◆ Directions for this task:
Go through the records and give each one again exactly, omitting the images.
[Opening Records for this task section]
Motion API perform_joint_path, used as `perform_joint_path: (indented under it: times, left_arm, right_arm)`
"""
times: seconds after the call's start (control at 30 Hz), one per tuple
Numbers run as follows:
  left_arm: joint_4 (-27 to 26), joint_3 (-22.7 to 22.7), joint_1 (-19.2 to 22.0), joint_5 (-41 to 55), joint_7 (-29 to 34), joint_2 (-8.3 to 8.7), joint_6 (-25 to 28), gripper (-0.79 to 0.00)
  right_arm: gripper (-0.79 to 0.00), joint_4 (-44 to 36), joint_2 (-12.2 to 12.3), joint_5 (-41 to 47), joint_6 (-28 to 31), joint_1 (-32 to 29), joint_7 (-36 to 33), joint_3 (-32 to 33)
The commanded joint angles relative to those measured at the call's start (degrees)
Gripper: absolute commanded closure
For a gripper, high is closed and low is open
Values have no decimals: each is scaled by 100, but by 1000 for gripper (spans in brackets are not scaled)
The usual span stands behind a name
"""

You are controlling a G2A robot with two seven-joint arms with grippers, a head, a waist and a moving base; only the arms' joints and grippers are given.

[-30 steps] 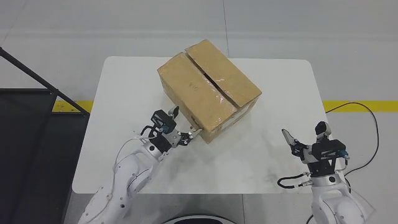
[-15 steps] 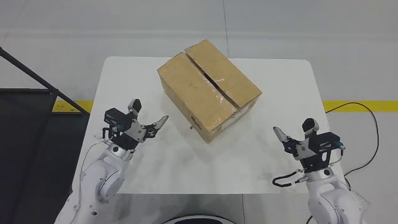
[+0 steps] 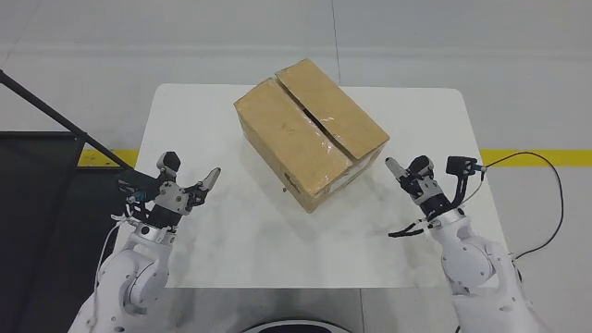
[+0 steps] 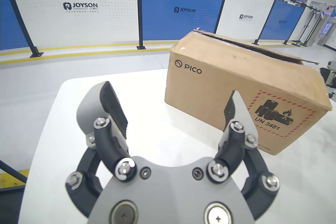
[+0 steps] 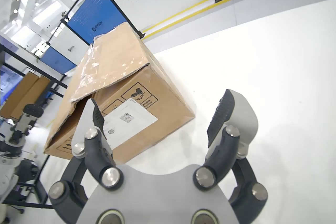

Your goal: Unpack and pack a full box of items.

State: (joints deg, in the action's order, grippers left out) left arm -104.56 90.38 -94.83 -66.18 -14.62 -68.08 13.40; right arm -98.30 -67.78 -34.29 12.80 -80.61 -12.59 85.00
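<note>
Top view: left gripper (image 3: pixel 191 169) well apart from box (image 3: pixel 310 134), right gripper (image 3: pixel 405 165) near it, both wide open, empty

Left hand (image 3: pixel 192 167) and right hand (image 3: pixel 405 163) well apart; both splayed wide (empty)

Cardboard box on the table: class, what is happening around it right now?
A two-armed robot faces the cardboard box standing on the white table. Neither gripper holds anything: the left gripper and the right gripper are open, one at each side of the box, apart from it. The top flaps lie folded down with a gap along the seam; nothing has been unpacked yet.
</note>
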Motion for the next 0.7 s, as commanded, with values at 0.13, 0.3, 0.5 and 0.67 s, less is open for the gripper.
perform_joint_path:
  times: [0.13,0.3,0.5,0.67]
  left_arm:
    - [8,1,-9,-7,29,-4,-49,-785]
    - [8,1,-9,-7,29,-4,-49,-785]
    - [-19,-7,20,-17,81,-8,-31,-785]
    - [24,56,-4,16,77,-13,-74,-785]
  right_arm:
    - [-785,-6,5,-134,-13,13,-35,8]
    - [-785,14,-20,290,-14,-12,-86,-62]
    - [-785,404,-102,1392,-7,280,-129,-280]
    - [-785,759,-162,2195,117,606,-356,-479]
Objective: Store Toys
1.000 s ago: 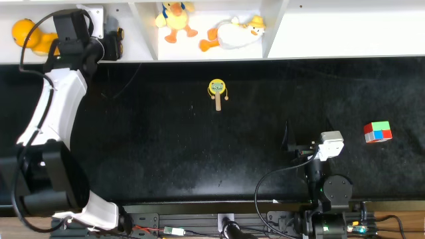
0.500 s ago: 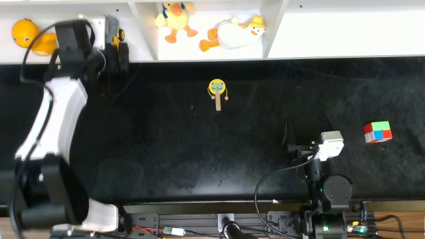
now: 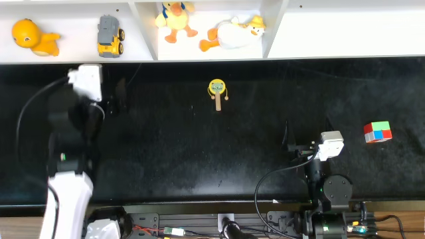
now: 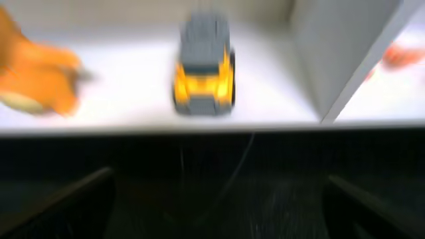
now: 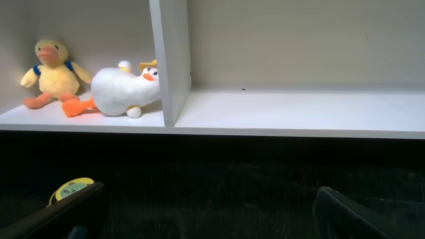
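Shelf [image 3: 332,40] is running along the far edge of your tabletop [image 3: 199,153]. Left gripper [image 4: 219,176] is hanging near it, jaws wide and empty; right gripper [image 5: 209,189] is gaping too. Toy truck [image 3: 109,36] is sitting in the far-left compartment; cube [image 3: 377,132] and rattle [image 3: 217,88] are lying on the tabletop.

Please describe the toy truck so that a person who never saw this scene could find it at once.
Find the white shelf along the far edge of the black table. In its left compartment, the toy truck stands beside an orange duck. It is grey and yellow, the only vehicle among animal toys.
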### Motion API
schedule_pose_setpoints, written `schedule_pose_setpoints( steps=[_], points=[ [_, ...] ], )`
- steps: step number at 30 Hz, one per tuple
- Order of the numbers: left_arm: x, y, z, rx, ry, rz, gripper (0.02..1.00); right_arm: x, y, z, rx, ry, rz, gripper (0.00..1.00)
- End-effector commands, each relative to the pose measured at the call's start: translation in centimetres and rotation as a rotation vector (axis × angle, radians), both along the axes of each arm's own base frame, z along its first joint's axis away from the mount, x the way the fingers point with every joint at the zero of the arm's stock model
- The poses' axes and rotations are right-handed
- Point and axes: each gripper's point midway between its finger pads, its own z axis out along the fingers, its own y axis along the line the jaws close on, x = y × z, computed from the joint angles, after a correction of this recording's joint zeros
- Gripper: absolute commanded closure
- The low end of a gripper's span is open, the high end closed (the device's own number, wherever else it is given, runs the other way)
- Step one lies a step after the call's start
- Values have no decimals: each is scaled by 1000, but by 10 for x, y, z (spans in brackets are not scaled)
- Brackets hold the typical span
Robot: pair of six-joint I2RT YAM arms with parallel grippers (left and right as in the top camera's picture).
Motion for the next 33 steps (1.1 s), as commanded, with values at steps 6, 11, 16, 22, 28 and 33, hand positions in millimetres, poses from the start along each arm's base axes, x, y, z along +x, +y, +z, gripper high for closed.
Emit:
schedule_pose_setpoints(
  steps=[6, 11, 16, 22, 28, 33],
  points=[
    [-61, -9, 13, 31, -387, -13, 20, 0, -1, -3, 4, -2, -1, 5],
    [-89, -15, -6, 37, -470, -26, 20, 0, -1, -3, 4, -2, -1, 5],
    [-101, -25, -28, 63, -385, -64, 20, 0, -1, -3, 4, -2, -1, 3],
    [-104, -27, -57, 54, -273, -76, 20, 0, -1, -3, 4, -2, -1, 7],
    [-104, -26, -57, 56, -270, -67, 20, 0, -1, -3, 4, -2, -1, 5],
    [-104, -25, -56, 57, -273, -67, 20, 0, -1, -3, 4, -2, -1, 5]
  ],
)
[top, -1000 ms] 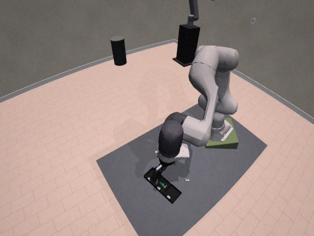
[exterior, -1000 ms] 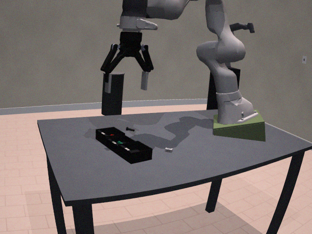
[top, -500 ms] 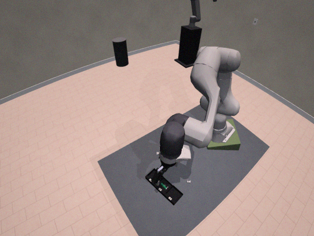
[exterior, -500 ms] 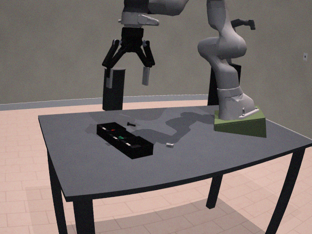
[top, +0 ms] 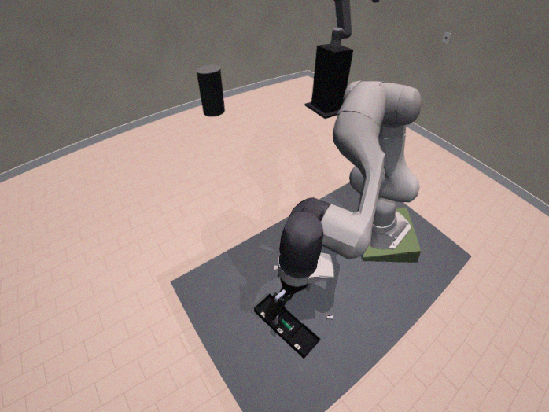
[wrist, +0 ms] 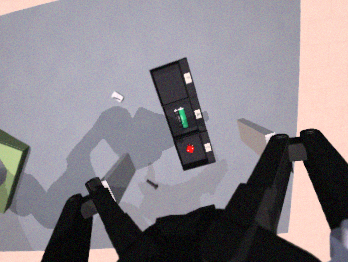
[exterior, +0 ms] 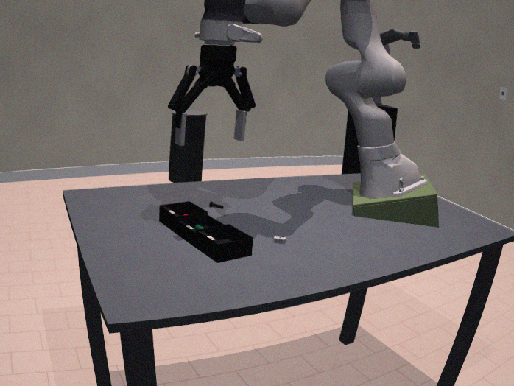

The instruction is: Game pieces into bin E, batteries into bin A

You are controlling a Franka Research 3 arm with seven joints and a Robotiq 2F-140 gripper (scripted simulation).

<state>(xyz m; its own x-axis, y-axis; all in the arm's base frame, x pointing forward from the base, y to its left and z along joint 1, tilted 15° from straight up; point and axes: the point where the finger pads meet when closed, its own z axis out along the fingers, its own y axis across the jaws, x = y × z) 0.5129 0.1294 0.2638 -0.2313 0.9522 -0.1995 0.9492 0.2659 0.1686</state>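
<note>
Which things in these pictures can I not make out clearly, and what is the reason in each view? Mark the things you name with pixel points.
- Letters on the three bin labels (wrist: 187, 78) (wrist: 198, 114) (wrist: 208, 147): too small and blurred in every view.
- Red piece (exterior: 186, 214) (wrist: 190, 148): hidden in the top view, apparently behind the jaws; its exact shape is too small to tell in the wrist view.
- Small items beside the green cylinder (wrist: 183, 118): blurred in the wrist view.
- Upper arm: cut off by the exterior view's top edge.

The battery (top: 287, 325) (exterior: 199, 227) (wrist: 183, 118) lies in the tray's middle compartment (top: 292, 329) (wrist: 172, 120).
</note>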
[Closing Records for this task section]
◆ Solution:
Motion API perform_joint_path, used as `perform_joint_path: (indented under it: times, left_arm, right_arm)`
"""
times: seconds after the call's start (control at 30 Hz), one per tuple
Numbers run as follows:
  left_arm: joint_4 (-27 to 26), joint_3 (-22.7 to 22.7), joint_1 (-19.2 to 22.0), joint_5 (-41 to 55), joint_7 (-29 to 34), joint_2 (-8.3 to 8.7), joint_6 (-25 to 28), gripper (-0.79 to 0.00)
  right_arm: gripper (-0.79 to 0.00), joint_4 (-44 to 36), joint_2 (-12.2 to 12.3), joint_5 (-41 to 47), joint_6 (-28 to 31), joint_1 (-32 to 29), joint_7 (-36 to 33), joint_3 (-32 to 33)
The commanded joint angles relative to those measured at the call's start (degrees)
Gripper: absolute commanded closure
For a gripper, high is closed and low is open
Values have no decimals: each is scaled by 100, but by 1000 for gripper (spans in brackets are not scaled)
The usual span stands behind a name
"""

You are controlling a G2A robot with two seven-joint arms with grippers, a head, a waist and a moving base; only the arms' joints and grippers are given.

[-30 steps] 
[-15 steps] 
[+0 steps] 
[+0 steps] 
[+0 steps] 

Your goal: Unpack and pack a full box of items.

State: (joints deg, in the action's order, grippers left out) left arm -104.56 90.38 -94.83 -66.18 -14.62 -68.08 13.40; right arm -98.30 -67.78 -34.29 12.80 -80.61 -12.59 85.00
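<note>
Top view: left gripper (image 3: pixel 191 169) well apart from box (image 3: pixel 310 134), right gripper (image 3: pixel 405 165) near it, both wide open, empty

Left hand (image 3: pixel 192 167) and right hand (image 3: pixel 405 163) well apart; both splayed wide (empty)

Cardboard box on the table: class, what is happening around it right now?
A two-armed robot faces the cardboard box standing on the white table. Neither gripper holds anything: the left gripper and the right gripper are open, one at each side of the box, apart from it. The top flaps lie folded down with a gap along the seam; nothing has been unpacked yet.
</note>
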Motion for the next 0.7 s, as commanded, with values at 0.13, 0.3, 0.5 and 0.67 s, less is open for the gripper.
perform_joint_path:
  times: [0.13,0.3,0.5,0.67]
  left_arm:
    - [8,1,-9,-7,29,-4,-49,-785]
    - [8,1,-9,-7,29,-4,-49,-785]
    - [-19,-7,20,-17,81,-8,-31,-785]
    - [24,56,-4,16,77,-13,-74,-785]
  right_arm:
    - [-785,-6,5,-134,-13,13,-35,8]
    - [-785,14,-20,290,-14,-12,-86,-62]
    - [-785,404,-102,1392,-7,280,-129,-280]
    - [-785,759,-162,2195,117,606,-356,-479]
Objective: Store Toys
1.000 s ago: 
0.500 s ago: 
now: 
now: 
now: 
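Shelf [image 3: 332,40] is running along the far edge of your tabletop [image 3: 199,153]. Left gripper [image 4: 219,176] is hanging near it, jaws wide and empty; right gripper [image 5: 209,189] is gaping too. Toy truck [image 3: 109,36] is sitting in the far-left compartment; cube [image 3: 377,132] and rattle [image 3: 217,88] are lying on the tabletop.

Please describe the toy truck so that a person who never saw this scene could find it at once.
Find the white shelf along the far edge of the black table. In its left compartment, the toy truck stands beside an orange duck. It is grey and yellow, the only vehicle among animal toys.
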### Motion API
schedule_pose_setpoints, written `schedule_pose_setpoints( steps=[_], points=[ [_, ...] ], )`
- steps: step number at 30 Hz, one per tuple
- Order of the numbers: left_arm: x, y, z, rx, ry, rz, gripper (0.02..1.00); right_arm: x, y, z, rx, ry, rz, gripper (0.00..1.00)
- End-effector commands, each relative to the pose measured at the call's start: translation in centimetres and rotation as a rotation vector (axis × angle, radians), both along the axes of each arm's own base frame, z along its first joint's axis away from the mount, x the way the fingers point with every joint at the zero of the arm's stock model
- The poses' axes and rotations are right-handed
- Point and axes: each gripper's point midway between its finger pads, its own z axis out along the fingers, its own y axis along the line the jaws close on, x = y × z, computed from the joint angles, after a correction of this recording's joint zeros
- Gripper: absolute commanded closure
- The low end of a gripper's span is open, the high end closed (the device's own number, wherever else it is given, runs the other way)
- Step one lies a step after the call's start
- Values have no decimals: each is scaled by 1000, but by 10 for x, y, z (spans in brackets are not scaled)
- Brackets hold the typical span
Robot: pair of six-joint I2RT YAM arms with parallel grippers (left and right as in the top camera's picture).
Motion for the next 33 steps (1.1 s), as commanded, with values at steps 6, 11, 16, 22, 28 and 33, hand positions in millimetres, poses from the start along each arm's base axes, x, y, z along +x, +y, +z, gripper high for closed.
Emit:
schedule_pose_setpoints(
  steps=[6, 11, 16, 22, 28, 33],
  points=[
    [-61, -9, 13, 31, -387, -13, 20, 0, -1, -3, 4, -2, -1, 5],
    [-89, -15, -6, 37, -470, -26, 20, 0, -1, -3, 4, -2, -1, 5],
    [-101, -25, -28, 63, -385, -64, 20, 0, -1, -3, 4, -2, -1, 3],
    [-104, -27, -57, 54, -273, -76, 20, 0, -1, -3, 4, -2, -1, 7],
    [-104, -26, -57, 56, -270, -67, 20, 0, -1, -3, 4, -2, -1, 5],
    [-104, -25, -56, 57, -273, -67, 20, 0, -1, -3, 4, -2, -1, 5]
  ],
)
[top, -1000 ms] 
[exterior, -1000 ms] 
[top, -500 ms] 
[exterior, -500 ms] 
[top, +0 ms] 
[wrist, +0 ms] 
[exterior, +0 ms] 

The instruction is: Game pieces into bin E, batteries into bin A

You are controlling a Franka Research 3 arm with seven joints and a Robotiq 2F-140 gripper (scripted simulation).

<state>(xyz m; its own x-axis, y-axis; all in the arm's base frame, x pointing forward from the base, y to its left and z along joint 1, tilted 15° from straight up; point and axes: the point where the finger pads meet when closed, its own z axis out along the fingers, its own y axis across the jaws, x = y × z) 0.5129 0.1294 0.2638 -0.2313 0.9522 -0.1995 0.9492 0.2659 0.1686</state>
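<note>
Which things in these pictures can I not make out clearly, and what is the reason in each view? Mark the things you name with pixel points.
- Letters on the three bin labels (wrist: 187, 78) (wrist: 198, 114) (wrist: 208, 147): too small and blurred in every view.
- Red piece (exterior: 186, 214) (wrist: 190, 148): hidden in the top view, apparently behind the jaws; its exact shape is too small to tell in the wrist view.
- Small items beside the green cylinder (wrist: 183, 118): blurred in the wrist view.
- Upper arm: cut off by the exterior view's top edge.

The battery (top: 287, 325) (exterior: 199, 227) (wrist: 183, 118) lies in the tray's middle compartment (top: 292, 329) (wrist: 172, 120).
</note>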

Work on the exercise is finished.